I already pre-ordered Daughter of Smoke and Bone but jumped at the chance to read the ARC when Hachette Philippines gave us copies for the Filipino ReaderCon. I’ve been wanting to read this ever since I fell in love with Laini Taylor’s writing in Lips Touch. I finished this book last week and I’ve been wanting to write a review ever since, to convince the rest of you to pick this up.
Here’s the summary from Laini Taylor’s website:
In a dark and dusty shop, a devil’s supply of human teeth grows dangerously low.
And in the tangled lanes of Prague, a young art student is about to be caught up in a brutal otherworldly war.
Meet Karou. She fills her sketchbooks with monsters that may or may not be real; she’s prone to disappearing on mysterious “errands”; she speaks many languages – not all of them human; and her bright blue hair actually grows out of her head that color. Who is she? That is the question that haunts her, and she’s about to find out.
Believe me when I tell you that I was really excited to read this book. It’s one of my most anticipated releases this year. I had high expectations because I wanted more of the author’s lyrical way with words and I wasn’t disappointed. I’m not sure under what genre or category Daughter of Smoke and Bone will fall under but I’m guessing it’s either YA urban fantasy or YA paranormal romance and while I usually shy away from those kinds of books, I didn’t have to worry about not liking this one. I was torn between wanting to read the book slowly so I can savor the words and devouring the whole thing in one big gulp.
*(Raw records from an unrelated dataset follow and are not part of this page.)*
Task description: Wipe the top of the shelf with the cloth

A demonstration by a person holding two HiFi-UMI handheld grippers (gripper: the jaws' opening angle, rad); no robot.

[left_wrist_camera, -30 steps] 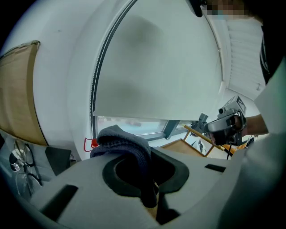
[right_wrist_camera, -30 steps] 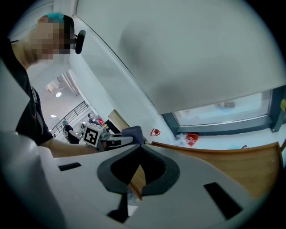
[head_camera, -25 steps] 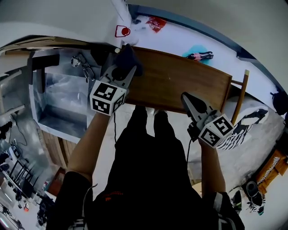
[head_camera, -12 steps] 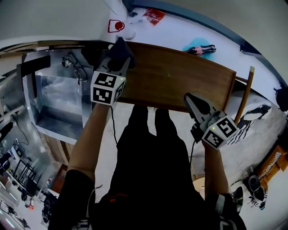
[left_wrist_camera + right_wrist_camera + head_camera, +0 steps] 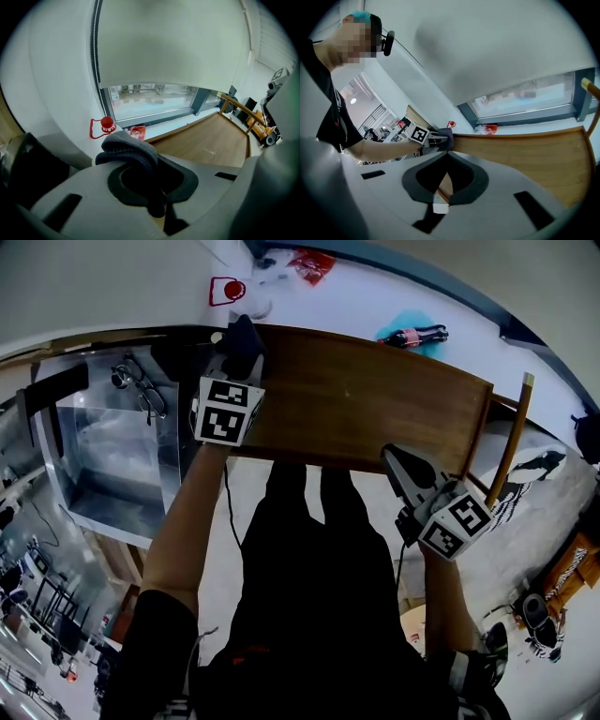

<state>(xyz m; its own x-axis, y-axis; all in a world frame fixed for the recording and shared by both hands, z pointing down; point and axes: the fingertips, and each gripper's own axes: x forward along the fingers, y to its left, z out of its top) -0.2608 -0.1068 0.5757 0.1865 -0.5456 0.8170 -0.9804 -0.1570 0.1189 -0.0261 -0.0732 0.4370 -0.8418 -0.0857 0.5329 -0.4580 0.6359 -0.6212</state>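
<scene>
Left gripper view shows the left hand-held gripper [image 5: 151, 186] clamped on the bunched cloth [image 5: 127, 148], seemingly soft and light, shelf [image 5: 211, 145] just beyond.

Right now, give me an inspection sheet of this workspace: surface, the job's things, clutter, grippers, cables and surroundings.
Surface: wooden shelf top, bare; no marks that I can make out.
Job's things: dark cloth, bunched, at the shelf's far left corner.
Clutter: nothing seen on the shelf; red-capped bottle, red packet and dark bottle on the sill behind.
Grippers: left gripper shut on the cloth; right gripper fingers together, empty, near the shelf's front edge.
Cables: one cable trails from the left gripper, another from the right.
Surroundings: clear box and glasses at left; window behind.
</scene>
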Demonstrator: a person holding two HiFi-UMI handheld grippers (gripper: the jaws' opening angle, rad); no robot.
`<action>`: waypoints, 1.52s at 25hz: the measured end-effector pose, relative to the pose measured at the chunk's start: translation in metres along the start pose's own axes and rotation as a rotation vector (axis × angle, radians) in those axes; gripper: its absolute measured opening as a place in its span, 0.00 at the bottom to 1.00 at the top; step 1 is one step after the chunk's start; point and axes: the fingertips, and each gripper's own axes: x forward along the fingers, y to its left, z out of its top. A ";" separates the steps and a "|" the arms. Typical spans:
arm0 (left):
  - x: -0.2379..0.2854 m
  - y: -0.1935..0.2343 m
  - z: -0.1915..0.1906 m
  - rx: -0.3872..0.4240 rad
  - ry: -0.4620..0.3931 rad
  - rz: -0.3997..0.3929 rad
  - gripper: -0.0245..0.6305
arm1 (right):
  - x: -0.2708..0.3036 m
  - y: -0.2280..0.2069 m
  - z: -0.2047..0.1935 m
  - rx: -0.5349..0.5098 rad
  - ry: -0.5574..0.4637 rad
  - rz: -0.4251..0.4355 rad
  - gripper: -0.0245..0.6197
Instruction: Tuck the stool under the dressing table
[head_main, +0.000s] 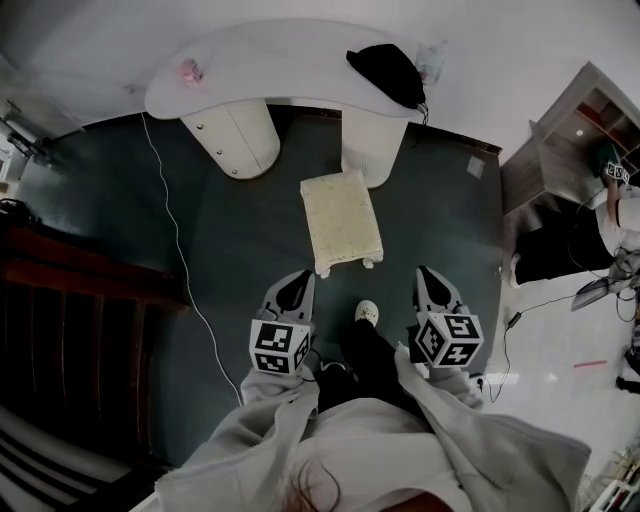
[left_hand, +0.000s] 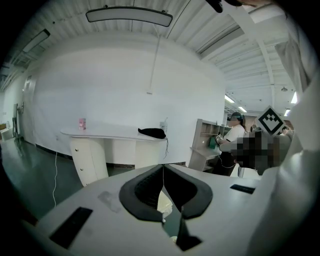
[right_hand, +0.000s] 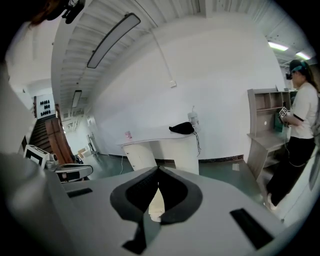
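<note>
A cream cushioned stool (head_main: 342, 220) stands on the dark green floor, just in front of the white dressing table (head_main: 270, 75), outside the gap between the table's two pedestals. My left gripper (head_main: 297, 280) is shut and empty, short of the stool's near left corner. At the near right, my right gripper (head_main: 427, 277) is also shut with nothing in it. Through the left gripper's (left_hand: 163, 169) closed jaws a sliver of the stool (left_hand: 164, 200) shows. The right gripper view shows the same past my right gripper (right_hand: 158, 170), with the table (right_hand: 160, 140) beyond.
A black bag (head_main: 388, 70) and a pink item (head_main: 190, 70) lie on the table top. A white cable (head_main: 175, 230) trails across the floor at left. A dark wooden bench (head_main: 70, 330) stands far left, a shelf unit (head_main: 560, 140) and a person (head_main: 615, 215) at right.
</note>
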 end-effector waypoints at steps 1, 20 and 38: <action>0.006 0.003 0.004 -0.002 -0.004 0.012 0.06 | 0.009 -0.002 0.005 -0.007 0.003 0.012 0.12; 0.087 0.046 0.009 -0.081 0.056 0.156 0.06 | 0.121 -0.028 0.033 -0.097 0.124 0.169 0.12; 0.127 0.081 -0.085 -0.168 0.243 0.162 0.06 | 0.192 -0.044 -0.055 -0.118 0.333 0.302 0.15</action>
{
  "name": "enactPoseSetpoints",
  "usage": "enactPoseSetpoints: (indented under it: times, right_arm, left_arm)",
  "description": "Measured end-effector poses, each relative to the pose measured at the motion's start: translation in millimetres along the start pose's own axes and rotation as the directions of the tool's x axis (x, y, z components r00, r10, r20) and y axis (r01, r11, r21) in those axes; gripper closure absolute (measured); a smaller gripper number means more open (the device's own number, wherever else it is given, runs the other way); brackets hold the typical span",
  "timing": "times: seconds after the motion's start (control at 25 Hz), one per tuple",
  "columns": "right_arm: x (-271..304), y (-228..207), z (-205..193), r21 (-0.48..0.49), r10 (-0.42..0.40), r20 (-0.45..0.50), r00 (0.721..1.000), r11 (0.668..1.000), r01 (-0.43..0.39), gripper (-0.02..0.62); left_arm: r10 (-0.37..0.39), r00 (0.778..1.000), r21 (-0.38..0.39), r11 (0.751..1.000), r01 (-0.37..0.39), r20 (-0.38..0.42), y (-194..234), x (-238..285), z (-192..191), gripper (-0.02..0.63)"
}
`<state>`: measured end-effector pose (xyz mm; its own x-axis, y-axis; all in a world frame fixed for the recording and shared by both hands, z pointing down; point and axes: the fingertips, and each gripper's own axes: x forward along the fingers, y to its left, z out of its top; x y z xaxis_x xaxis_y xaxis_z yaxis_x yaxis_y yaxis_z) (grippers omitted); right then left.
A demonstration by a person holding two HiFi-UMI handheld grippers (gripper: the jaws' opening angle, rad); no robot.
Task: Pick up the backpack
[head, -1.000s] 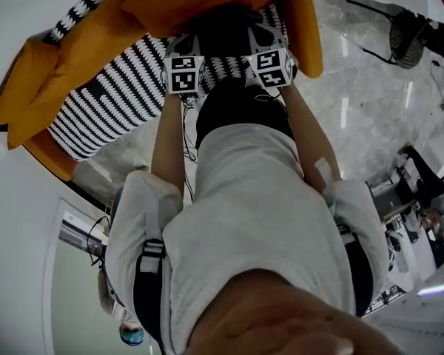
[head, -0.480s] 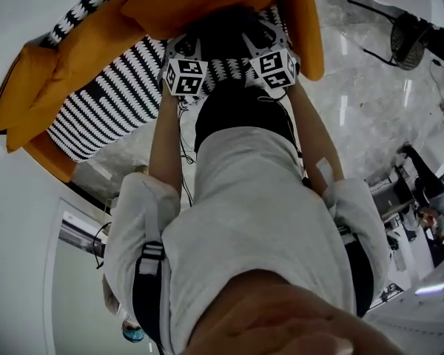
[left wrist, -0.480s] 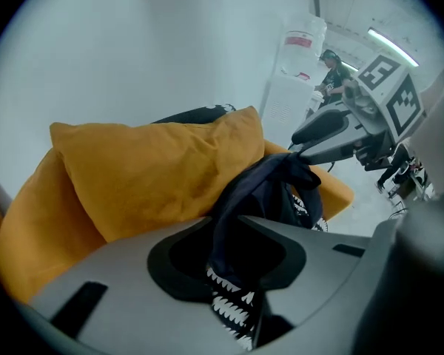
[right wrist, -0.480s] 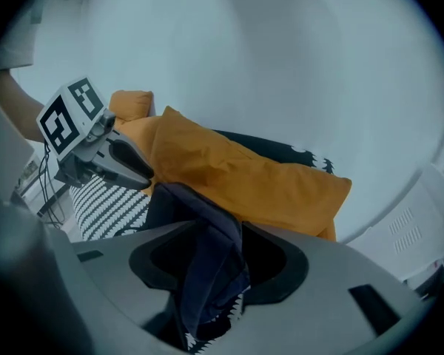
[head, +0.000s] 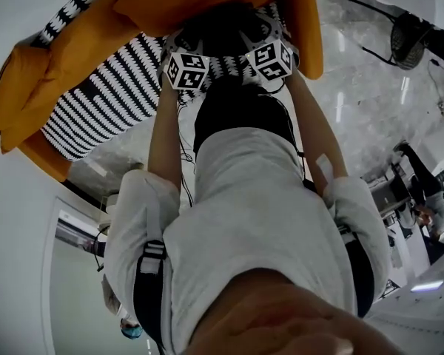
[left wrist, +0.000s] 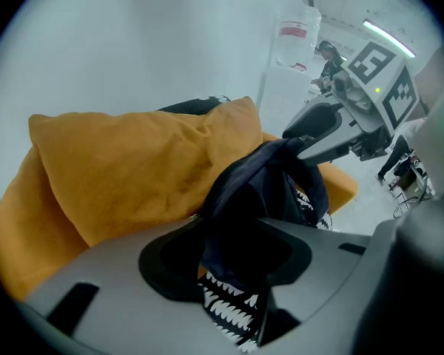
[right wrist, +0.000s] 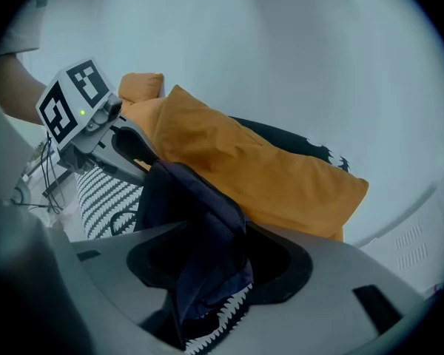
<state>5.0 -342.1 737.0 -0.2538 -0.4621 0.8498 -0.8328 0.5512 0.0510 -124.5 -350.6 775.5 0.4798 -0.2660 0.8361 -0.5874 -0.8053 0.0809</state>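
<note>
Fingers of the left gripper point(left wrist: 238, 266) and right gripper point(right wrist: 206, 272) have just been opening wide, with navy backpack point(left wrist: 260, 189) fabric loose between each pair, near an orange cushion point(left wrist: 133, 161).

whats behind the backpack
An orange cushion sits right behind the backpack. Black-and-white zigzag fabric shows beneath it. The backpack covers the rest of what lies behind it.
</note>
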Motion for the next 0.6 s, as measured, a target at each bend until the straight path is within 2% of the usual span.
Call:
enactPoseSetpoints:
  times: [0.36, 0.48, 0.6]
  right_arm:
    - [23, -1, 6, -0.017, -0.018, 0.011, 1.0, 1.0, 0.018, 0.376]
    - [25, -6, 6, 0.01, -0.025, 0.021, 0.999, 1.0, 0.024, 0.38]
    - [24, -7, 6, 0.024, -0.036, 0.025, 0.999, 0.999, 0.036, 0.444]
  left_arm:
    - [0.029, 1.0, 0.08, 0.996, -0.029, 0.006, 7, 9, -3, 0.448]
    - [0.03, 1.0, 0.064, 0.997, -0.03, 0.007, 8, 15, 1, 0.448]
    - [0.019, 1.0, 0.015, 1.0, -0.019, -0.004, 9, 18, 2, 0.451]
There’s a lot of mystery surrounding Karou, her upbringing and the chimaera who brought her up. Chimaera are creatures from another world, with various animal and human features mixed together. Others may call them monsters or demons but they’re more whimsical than scary. The novel is partially set in this world, in Prague, where Karou is based, as well as all the other places that she goes to for her errands. The other setting is in a world different from our own, where chimaera have been fighting a war against another kind of supernatural being for as long as anyone can remember. Look at me being vague to avoid spoilers. The worldbuilding in this book is something that I fell in love with – from the everyday descriptions of Karou’s life in Prague to the back story of the chimaera and their world. The atmospheric setting made me eager to go to Prague and see for myself if it’s really as lovely as the book described. It’s the kind of worldbuilding (and prose) that will suck you in and won’t let go until you reach the very end. And when you get to that part? It will leave you wanting more.
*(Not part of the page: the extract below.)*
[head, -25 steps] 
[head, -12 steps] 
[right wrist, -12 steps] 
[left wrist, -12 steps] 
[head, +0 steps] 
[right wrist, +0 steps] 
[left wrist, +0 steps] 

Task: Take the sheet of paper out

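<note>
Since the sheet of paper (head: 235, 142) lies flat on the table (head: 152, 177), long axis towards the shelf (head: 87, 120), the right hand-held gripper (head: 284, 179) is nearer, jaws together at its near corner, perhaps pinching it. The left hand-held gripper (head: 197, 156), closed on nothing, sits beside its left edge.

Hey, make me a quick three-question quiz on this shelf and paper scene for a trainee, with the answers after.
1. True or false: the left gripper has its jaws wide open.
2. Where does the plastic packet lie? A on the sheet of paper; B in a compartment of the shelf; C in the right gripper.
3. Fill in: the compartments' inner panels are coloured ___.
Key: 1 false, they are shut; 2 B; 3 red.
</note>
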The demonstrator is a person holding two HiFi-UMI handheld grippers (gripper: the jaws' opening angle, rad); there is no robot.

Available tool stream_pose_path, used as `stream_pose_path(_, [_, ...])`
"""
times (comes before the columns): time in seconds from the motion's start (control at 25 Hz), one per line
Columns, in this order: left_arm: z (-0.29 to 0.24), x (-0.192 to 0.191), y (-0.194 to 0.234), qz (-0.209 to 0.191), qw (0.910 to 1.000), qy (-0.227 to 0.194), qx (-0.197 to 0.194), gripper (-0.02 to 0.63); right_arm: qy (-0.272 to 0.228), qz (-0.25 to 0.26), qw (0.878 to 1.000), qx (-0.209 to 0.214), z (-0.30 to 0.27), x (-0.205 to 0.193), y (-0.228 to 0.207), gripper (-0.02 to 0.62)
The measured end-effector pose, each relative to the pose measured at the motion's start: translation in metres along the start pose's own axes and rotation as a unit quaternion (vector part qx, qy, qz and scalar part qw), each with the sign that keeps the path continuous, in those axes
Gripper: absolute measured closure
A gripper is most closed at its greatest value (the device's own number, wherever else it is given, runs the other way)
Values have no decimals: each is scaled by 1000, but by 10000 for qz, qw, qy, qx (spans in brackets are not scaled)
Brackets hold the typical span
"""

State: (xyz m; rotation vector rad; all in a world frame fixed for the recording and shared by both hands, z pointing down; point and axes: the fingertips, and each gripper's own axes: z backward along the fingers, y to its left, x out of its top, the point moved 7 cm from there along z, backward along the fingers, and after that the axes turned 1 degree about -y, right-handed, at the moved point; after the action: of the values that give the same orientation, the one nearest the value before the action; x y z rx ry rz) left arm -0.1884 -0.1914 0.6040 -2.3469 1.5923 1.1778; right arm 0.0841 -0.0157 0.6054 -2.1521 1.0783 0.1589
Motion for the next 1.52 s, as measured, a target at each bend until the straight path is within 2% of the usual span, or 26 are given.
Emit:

The romance was totally swoon-worthy. For me, what made the love story work were all the details and intricacies involved. There’s a lot of history tied up with the romance and there were valid reasons that made it as complicated as it was. I ate up the last few chapters of this book like they were pieces of chocolate, they were that scrumptious. I kept adding favorite quotes from the book on Goodreads and since I love Laini Taylor’s beautiful prose so much, I thought it would be a good idea to give a sample:
“Karou wished she could be the kind of girl who was complete unto herself, comfortable in solitude, serene. But she wasn’t. She was lonely, and she feared the missingness within her as if it might expand and… cancel her. She craved a presence beside her, solid. Fingertips light at the nape of her neck and a voice meeting hers in the dark. Someone who would wait with an umbrella to walk her home in the rain, and smile like sunshine when he saw her coming. Who would dance with her on her balcony, keep his promises and know her secrets, and make a tiny world wherever he was, with just her and his arms and his whisper and her trust.”
Even before I got my grubby little hands on a copy, I predicted that Daughter of Smoke and Bone will make it to my best of 2011 list and I was right. I truly cannot wait for the sequel to be finished. I have to wait a whole year before it will be released! I need to get my hands on those Faeries of Dreamdark books to tide me over while waiting. If I haven’t managed to convince you to read this book by now, I don’t know what else I could say. Enthusiastically recommended for fantasy fans, especially those who like the YA variety. I’m predicting that this one will become a hit.